Tuesday, March 16, 2010


Megafauna, Dudes Die
Red 7, 3/11

The first time I saw Megafauna they were playing in a room that didn't really have a ceiling high enough to contain their power. Checking them out a second time with a brawnier PA in effect, I have a new appreciation for their style. Dani Neff's songs have nonlinear structures and overlapping rhythms drawn from 90's post-rock, but delivered with a loud, nasty edge that's anything but introspective. Stereolab mingling with AC/DC? Indeed, why not? Add in a vocal approach that's part art-pop, part space jazz and the band has three recognizable threads that aren't normally heard in combination. They're original and fun to watch -- Neff looks as if someone should follow her around with a giant prop fan so that every time she picks up a guitar her hair can blow out behind her. Their songs are confident enough to take long detours through quiet sections before exploding in blood-curdling, burning-flesh guitar solos.

I don't think the band is reaching its potential, though. Though bassist Will Krause has the technical skills to match Neff, as a band they seem like they have too many thumbs and too few fingers. Krause and Neff spend a lot of time working separate syncopated riffs, and more often than not it seems as if they are at cross purposes. The bass spends way too much time playing in its high register, stepping on the toes of the guitar. When the guitar solos come in, it doesn't seem like everyone has the same agenda. Krause's slapping and chords are impressive but when they obscure rather than enhance the drive of the songs they're doing more harm than good. Megafauna definitely want to use Neff's songs and her daredevil guitar playing as their calling card. To get that over effectively, the bass should concentrate on reinforcing the songs' existing rhythms rather than adding several confusing new ones to the debate.

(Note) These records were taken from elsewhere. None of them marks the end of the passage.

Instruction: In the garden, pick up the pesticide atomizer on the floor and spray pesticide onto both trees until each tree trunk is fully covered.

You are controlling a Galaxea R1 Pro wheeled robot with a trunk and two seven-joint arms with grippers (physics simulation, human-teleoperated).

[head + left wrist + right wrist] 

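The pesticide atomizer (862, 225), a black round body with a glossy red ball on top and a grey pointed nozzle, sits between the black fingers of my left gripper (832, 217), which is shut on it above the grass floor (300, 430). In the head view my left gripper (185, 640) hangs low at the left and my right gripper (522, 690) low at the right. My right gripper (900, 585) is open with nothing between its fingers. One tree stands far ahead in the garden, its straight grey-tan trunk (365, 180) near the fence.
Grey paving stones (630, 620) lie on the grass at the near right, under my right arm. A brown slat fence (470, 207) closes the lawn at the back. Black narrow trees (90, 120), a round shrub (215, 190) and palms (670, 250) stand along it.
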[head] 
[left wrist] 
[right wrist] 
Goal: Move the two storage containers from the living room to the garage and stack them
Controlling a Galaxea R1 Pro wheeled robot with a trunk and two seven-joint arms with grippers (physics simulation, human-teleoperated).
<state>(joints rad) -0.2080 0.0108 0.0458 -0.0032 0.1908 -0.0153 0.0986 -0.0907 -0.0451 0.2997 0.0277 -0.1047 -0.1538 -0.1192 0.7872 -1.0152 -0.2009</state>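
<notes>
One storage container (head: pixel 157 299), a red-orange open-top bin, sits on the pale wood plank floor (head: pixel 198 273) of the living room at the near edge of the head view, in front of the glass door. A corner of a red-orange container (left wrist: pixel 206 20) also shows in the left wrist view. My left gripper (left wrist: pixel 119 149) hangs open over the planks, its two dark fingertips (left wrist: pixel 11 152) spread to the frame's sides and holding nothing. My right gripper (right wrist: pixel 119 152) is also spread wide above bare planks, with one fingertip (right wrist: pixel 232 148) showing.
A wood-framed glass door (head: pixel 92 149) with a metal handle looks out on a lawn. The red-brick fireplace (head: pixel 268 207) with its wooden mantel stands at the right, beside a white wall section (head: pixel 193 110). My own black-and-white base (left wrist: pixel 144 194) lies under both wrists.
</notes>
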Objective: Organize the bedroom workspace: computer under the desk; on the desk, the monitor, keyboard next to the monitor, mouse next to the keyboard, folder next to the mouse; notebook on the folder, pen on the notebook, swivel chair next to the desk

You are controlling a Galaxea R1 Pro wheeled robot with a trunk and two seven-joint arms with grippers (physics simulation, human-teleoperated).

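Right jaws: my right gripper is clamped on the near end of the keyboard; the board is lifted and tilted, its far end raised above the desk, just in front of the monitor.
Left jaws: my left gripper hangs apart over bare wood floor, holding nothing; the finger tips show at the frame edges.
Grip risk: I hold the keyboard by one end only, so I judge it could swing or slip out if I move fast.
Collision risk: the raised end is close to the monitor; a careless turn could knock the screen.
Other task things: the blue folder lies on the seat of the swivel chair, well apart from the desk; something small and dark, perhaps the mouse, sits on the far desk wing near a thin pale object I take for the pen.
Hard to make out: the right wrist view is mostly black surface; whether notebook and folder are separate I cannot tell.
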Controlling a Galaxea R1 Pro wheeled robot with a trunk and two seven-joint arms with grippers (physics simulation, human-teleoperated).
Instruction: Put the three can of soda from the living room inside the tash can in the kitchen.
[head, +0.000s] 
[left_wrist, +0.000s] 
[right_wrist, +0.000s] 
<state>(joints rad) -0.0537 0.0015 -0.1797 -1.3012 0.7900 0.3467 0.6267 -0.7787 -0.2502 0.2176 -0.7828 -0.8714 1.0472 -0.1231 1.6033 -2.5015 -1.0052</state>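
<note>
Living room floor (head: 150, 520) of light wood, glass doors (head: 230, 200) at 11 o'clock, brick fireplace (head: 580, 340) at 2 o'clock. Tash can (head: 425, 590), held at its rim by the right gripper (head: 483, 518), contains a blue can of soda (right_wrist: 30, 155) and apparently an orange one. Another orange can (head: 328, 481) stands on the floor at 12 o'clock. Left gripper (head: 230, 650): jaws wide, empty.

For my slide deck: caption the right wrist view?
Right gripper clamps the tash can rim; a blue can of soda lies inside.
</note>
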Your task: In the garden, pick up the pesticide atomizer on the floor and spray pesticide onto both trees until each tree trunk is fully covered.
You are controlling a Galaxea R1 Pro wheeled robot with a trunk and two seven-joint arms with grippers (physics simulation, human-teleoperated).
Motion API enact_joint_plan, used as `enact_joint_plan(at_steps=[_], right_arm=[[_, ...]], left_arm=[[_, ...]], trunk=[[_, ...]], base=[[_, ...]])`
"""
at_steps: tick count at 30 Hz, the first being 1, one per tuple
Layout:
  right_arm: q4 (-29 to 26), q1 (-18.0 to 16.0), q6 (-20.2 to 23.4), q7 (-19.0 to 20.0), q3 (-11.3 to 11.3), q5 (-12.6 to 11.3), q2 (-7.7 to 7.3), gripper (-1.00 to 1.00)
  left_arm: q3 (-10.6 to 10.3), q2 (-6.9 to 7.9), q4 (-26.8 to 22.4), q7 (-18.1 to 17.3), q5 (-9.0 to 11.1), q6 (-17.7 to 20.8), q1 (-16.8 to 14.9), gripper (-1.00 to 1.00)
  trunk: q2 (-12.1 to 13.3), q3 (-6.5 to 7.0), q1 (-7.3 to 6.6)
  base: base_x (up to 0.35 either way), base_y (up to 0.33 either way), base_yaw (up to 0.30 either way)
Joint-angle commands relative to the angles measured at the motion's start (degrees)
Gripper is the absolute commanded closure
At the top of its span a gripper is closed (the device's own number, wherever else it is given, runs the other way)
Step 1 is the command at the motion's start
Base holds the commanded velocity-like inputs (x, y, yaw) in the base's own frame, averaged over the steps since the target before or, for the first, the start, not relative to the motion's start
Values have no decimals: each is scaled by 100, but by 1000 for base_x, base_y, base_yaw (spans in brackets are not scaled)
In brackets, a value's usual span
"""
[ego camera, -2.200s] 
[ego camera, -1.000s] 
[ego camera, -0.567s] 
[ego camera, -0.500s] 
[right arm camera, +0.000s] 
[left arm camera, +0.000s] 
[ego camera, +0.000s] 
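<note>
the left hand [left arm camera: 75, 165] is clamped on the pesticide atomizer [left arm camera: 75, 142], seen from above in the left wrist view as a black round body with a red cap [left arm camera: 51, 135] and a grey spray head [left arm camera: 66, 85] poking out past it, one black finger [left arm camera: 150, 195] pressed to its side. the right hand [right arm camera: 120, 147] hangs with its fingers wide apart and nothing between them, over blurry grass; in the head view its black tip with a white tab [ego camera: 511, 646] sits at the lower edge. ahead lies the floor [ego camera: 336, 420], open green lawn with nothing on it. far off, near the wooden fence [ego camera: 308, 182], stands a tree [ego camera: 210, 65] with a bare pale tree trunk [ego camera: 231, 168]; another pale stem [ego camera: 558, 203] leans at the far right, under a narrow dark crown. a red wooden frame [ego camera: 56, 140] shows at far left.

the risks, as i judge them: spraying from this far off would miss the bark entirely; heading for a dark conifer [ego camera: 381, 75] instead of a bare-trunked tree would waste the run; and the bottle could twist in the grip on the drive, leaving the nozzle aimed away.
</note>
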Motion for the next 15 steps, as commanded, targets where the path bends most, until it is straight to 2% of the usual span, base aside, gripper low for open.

The peculiarly named Dudes Die have a musical signature -- their guitarist and drummer harmonize very nicely over politely strummed postpunk jangle. It's not a bad sound, but they arrive at it too easily -- all of their songs explore the same sort of tempo, the intervals of the harmonies never change, structurally they're quite predictable. Seemingly every song ends with a section where they reprise the basic chords while growing progressively sloppier. They could use a bass player, as the melodic additions from their keyboard player/second guitarist were often jarringly late. They mostly need to find ways of getting away from their formula for long enough that when they do get into their comfort zone, it seems welcome rather than annoying. Also, they shouldn't have their guitarist try to play drums on stage, because he isn't any good at it all. Just because your drummer can play guitar a little, that doesn't mean you can or should switch places with him!